This is the Place to Start with the Academic Literature
Dan Roth and his former post-doc, Yangqiu Song, yesterday released a major paper on machine learning with knowledge bases, “Machine Learning with World Knowledge: The Position and Survey” . This 20-page paper with 250 references is a goldmine of starting points and a useful organizational schema for how to look at various machine learning applications and methods based on large-scale knowledge bases. The paper covers the exact territory that we refer to as knowledge-based artificial intelligence, or KBAI.
I always have my eye out for papers by Roth. Both he and his colleague at the University of Illinois Urbana-Champaign, Jiawei Han, publish well-thought and practical papers in the areas of knowledge representation and data mining. Various groups at Illinois also offer open-source software resources useful to these tasks. These efforts, in my view, are some of the best available worldwide.
The authors are proponents for the use of knowledge bases in machine learning for the same reasons we are: “Two essential problems of machine learning are how to generate features and how to acquire labels for machines to learn. Particularly, labeling large amount of data for each domain-specific problem can be very time consuming and costly. It has become a key obstacle in making learning protocols realistic in applications.” The authors then go on to address in specifics how knowledge bases can overcome these problems.

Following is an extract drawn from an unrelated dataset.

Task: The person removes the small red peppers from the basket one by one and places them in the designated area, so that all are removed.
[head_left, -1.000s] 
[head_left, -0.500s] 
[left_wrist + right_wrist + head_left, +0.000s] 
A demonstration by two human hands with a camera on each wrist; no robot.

Besides the valuable reference listing, the other real contribution of the paper is how it frames and organizes what roles knowledge bases can play in AI. Like the paper’s problem statement, the authors organize their presentation around features and labels. They discuss the use and role of various techniques in relation to machine learning applications. The way they structure their presentation should be a help to those new to KBAI and the variety of terminology inherent to the field. Based on my own experience, I find their characterizations and guidance to be spot on.
I really have only one bone to pick with this otherwise excellent paper. No where do the authors discuss the quality, coherence or accuracy of the underlying knowledge bases used to perform these tasks. Many of the cited KB sources have known quality problems, some of which we have discussed before, such as Wikipedia (coverage and category structure), YAGO (reliance on WordNet), Freebase (highly variable quality and no longer maintained), Cyc (questionable upper ontology and mis-assignments), DBpedia (simplistic schema), etc. One of the major reasons for our efforts with KBpedia is to continue to work to create cleaner training environments suitable to machine learning so as to reduce the GIGO problem.
Still, quibbles aside, this paper will prove highly useful to anyone interested in distant supervised machine learning and knowledge-based artificial intelligence. For the foreseeable future, this paper should be a standard reference in your KBAI library.